Yow, that was quite a read! Some interesting points and overlap, some things I don't agree with at all, but I'm going to have to set aside some time for a more thorough rereading before I can properly comment on it.

One other thing to point out, though, is how the structures of the two companies differ. Marvel is a singular entity, largely dependent on its own devices, and now that it has invested heavily to bring movie production in-house, their future is going to rest on being able to develop a steady stream of successful movies that doesn't feature Spider-Man or the X-Men.

DC, on the other hand, as a division of Warner Brothers Studios, is in the interesting position of being their overt publishing arm and a covert R&D operation, suggesting that their wider range of offerings is surely intended to ultimately bear more silver screen fruit beyond the spandex set. With Harry Potter having three (?) more movies in the pipeline and a revitalized Batman franchise (I'd argue that the jury is still out on Superman), the WB still needs an occasional V for Vendetta while it develops another tentpole franchise or three. Whether that comes from their stable of B-list superheroes; non-spandex titles like The Losers and DMZ; or adaptations from their new Minx imprint -- DC definitely has the potential to easily outdo Marvel at the box office.

Potential, of course, doesn't mean much if it's never realized.

Anonymous said...

Where do you get off saying that D.C. will out do Marvel in the Box office? Marvel has quite a good record of already outdoing D.C. in the media content it has already put forward! DO you go to the movies, or did Sgt Spicer not let you? He probably didnt gove you a pass did he?
Haa guess who!
Someone from your past!

oscar said...

i know you are not a gaiman fan but Stardust is sure being treated like a top film and is probably the testing ground for a Sandman movie (which would require a high FX budget).

also, brian michael bendis has started on a Y: The Last Man script.

any thoughts on how this could help/hurt DC's desire to get more spandez on the movie screens?

Guy LeCharles Gonzalez said...

Anon: Identify yourself, soldier! Or is that, Sir? I heard a couple of you have moved up in the ranks!

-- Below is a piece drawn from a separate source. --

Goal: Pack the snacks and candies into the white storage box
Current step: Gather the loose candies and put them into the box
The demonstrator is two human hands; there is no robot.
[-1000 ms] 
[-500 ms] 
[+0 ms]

Oscar: Stardust won't do much for DC or Warner Brothers since it's being distributed by Paramount and I believe Gaiman owns the rights for the book, which is better known as a novel than its original comics form these days. That said, if it does well, a Sandman movie could follow, which as I mentioned in the comment above, would be the kind of "V for Vendetta" output the WB would like to see between doses of Harry Potter and Batman.

Same for Y (Vaughan, not Bendis, BTW) and the upcoming Preacher TV show, though none of these will do as much for the DC brand as it will for their respective creators. It's a Catch-22 that, in the end, may find DC getting less credit than it possibly deserves for developing and/or nurturing successful properties.

RJM said...

I've always felt that Jonah Hex (maybe with "Lost's" Josh Holloway as Hex) would make either a natural movie or even a weekly series (though the chance of getting a western on TV would be a crapshoot, maybe on HBO....)

plok said...

Anybody else remember Grant Morrison predicting that DC's day-glo multifareity would leave Marvel in the dust, in the coming years?

Guy (and Greg), thanks for the mention and the kind words -- you know there were some things I wrote in there that I'm not sure I don't disagree with, too!